▶ _ACTION ITEM_
From the material below, please set down exactly the lines starting with the one with "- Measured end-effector" and going on through the one with "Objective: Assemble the", without a single picture.

*** EXERCISE MATERIALS ***

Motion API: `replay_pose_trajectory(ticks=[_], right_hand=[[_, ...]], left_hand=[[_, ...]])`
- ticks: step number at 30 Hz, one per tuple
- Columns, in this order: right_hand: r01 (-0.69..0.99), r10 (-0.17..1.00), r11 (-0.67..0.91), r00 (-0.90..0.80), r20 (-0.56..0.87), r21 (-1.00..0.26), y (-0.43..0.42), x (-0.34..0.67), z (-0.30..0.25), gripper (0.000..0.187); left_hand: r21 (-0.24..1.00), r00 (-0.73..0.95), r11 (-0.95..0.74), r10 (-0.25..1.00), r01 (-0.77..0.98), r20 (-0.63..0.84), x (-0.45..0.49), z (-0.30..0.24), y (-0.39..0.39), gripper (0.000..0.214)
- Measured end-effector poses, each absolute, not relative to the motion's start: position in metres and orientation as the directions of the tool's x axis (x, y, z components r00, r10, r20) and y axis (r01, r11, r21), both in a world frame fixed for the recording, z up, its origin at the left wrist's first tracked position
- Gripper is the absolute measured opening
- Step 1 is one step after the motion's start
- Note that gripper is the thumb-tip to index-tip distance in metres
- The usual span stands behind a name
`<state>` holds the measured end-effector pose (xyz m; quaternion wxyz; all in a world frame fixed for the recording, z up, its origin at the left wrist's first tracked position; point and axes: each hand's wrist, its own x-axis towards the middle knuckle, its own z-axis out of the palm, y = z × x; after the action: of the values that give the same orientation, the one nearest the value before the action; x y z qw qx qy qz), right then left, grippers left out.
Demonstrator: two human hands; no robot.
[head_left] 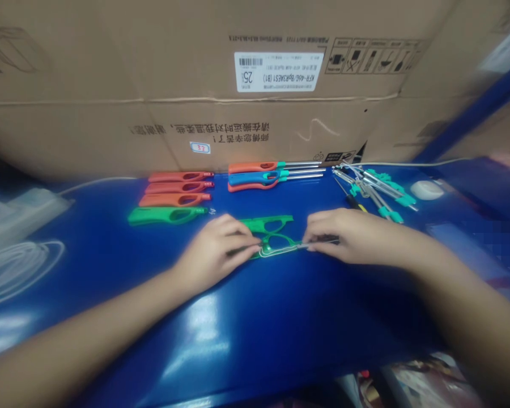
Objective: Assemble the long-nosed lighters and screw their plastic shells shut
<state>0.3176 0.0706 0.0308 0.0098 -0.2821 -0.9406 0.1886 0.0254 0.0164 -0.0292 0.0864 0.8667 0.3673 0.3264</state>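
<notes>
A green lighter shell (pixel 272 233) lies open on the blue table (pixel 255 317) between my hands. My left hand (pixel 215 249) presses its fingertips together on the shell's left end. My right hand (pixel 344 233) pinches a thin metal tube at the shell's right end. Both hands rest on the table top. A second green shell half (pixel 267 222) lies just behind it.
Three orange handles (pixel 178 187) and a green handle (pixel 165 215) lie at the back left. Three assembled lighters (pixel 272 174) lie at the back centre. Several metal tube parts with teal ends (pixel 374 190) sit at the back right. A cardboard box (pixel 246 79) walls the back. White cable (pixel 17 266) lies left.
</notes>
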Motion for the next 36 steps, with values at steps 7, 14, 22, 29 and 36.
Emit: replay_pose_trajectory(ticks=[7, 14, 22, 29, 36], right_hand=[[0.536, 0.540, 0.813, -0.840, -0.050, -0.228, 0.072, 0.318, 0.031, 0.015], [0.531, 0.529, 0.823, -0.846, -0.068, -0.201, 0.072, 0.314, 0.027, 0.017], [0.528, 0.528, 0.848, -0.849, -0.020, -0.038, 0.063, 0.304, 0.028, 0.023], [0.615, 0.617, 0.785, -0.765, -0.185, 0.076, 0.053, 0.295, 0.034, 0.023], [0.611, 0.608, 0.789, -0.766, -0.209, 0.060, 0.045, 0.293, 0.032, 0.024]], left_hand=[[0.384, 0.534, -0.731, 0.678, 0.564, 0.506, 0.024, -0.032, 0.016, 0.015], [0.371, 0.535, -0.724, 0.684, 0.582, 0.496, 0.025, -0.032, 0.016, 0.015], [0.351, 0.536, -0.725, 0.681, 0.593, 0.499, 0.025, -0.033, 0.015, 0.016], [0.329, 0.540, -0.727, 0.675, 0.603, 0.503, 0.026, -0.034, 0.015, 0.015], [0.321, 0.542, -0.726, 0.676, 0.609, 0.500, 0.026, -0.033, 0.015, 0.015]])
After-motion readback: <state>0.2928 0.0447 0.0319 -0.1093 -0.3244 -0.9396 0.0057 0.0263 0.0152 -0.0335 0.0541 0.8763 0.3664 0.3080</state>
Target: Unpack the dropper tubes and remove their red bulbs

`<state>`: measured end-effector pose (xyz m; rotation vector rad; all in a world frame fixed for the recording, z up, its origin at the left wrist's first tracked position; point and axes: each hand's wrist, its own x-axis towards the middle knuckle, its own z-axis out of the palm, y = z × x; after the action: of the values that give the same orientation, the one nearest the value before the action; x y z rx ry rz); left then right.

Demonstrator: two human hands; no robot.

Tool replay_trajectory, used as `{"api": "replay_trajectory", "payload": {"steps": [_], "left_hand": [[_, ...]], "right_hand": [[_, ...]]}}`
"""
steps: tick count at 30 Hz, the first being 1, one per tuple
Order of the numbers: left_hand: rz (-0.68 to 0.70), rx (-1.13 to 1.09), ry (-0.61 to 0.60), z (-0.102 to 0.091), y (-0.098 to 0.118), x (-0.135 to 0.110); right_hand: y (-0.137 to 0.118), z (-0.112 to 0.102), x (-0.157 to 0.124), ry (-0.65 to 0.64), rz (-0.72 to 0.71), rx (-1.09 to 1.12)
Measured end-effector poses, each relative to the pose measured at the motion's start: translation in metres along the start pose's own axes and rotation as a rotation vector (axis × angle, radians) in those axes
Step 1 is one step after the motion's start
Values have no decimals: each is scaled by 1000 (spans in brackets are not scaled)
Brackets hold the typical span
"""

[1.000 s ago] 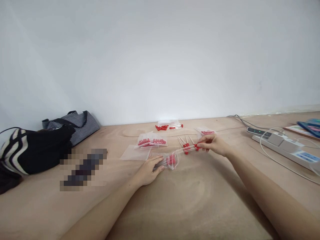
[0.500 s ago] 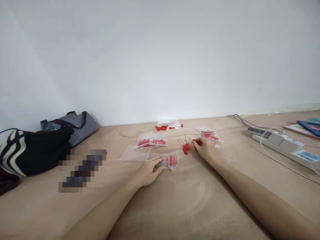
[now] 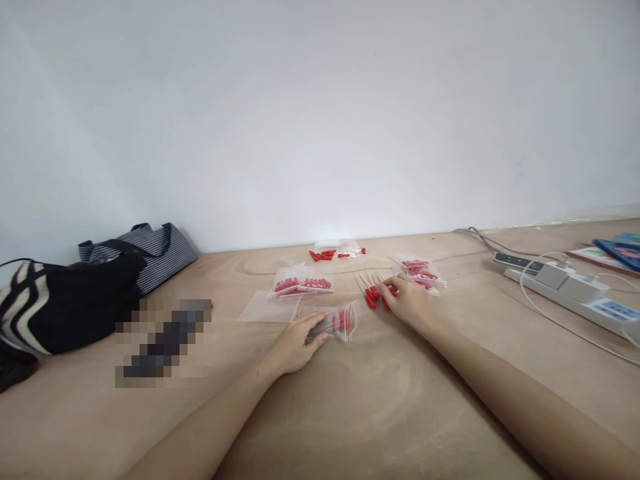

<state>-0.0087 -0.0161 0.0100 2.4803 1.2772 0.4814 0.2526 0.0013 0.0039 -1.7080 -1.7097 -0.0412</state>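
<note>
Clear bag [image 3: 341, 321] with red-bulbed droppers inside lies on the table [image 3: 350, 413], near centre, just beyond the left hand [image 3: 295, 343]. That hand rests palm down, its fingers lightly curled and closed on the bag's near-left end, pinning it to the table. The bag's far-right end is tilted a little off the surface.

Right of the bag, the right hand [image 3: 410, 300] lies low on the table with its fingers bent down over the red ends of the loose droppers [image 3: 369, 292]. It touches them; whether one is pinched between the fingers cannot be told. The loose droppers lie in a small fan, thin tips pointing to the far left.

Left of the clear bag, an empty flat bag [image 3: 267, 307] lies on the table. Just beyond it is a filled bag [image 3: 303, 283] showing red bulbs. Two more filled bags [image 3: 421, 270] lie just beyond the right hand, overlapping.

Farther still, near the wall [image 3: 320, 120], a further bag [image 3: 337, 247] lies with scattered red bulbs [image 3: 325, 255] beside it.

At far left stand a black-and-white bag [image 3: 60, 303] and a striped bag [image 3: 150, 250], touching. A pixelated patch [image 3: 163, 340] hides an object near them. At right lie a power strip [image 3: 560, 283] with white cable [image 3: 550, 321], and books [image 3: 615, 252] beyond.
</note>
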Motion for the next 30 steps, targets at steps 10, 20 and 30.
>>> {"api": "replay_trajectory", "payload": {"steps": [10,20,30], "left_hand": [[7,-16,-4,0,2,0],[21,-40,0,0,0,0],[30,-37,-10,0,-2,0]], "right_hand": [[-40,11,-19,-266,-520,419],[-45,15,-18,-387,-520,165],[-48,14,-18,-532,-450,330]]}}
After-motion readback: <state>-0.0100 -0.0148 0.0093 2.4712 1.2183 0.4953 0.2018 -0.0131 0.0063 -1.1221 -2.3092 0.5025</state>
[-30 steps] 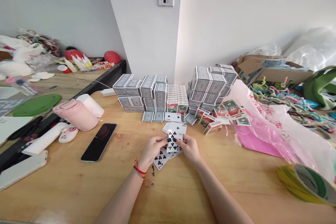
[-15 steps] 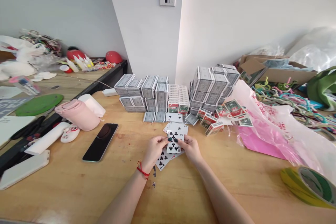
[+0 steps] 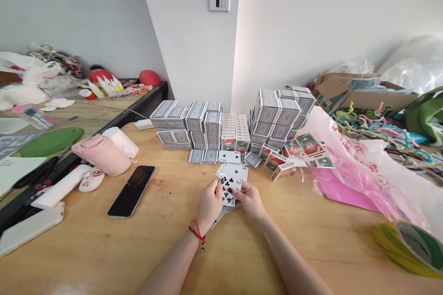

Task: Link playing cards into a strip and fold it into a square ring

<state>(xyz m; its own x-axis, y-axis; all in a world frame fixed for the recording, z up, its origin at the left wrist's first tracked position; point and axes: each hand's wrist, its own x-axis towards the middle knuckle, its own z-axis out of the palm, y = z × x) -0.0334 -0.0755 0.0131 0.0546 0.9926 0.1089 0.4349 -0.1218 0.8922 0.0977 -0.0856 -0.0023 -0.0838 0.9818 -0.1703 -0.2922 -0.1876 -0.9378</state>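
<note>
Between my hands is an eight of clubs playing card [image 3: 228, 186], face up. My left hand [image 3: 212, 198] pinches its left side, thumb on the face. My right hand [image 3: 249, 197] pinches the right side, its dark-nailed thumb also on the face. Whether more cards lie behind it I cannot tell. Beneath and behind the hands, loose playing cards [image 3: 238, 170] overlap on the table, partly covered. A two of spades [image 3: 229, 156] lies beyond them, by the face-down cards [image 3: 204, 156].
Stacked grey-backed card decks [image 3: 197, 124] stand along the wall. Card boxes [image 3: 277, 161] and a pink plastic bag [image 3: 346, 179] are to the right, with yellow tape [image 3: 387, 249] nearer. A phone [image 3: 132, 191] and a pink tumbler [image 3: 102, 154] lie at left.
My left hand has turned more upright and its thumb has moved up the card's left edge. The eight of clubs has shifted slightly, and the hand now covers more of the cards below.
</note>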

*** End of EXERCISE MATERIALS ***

▶ _THE ANSWER_
- Measured end-effector poses, each absolute, not relative to the motion's start: position in metres and orientation as the directions of the tool's x axis (x, y, z components r00, r10, r20) and y axis (r01, r11, r21), both in a world frame fixed for the recording, z up, its origin at the left wrist's first tracked position
- Gripper is the absolute measured opening
- Step 1 is one step after the motion's start
- Note that gripper is the thumb-tip to index-tip distance in metres
- The usual span stands behind a name
`<state>` holds the measured end-effector pose (xyz m; quaternion wxyz; all in a world frame fixed for the recording, z up, its origin at the left wrist's first tracked position; point and axes: each hand's wrist, its own x-axis towards the middle knuckle, its own z-axis out of the palm, y = z × x; after the action: of the values that give the same orientation, the one nearest the value before the action; x y z qw qx qy qz), right then left, grippers left out.
Demonstrator: two human hands; no robot.
[head_left] 
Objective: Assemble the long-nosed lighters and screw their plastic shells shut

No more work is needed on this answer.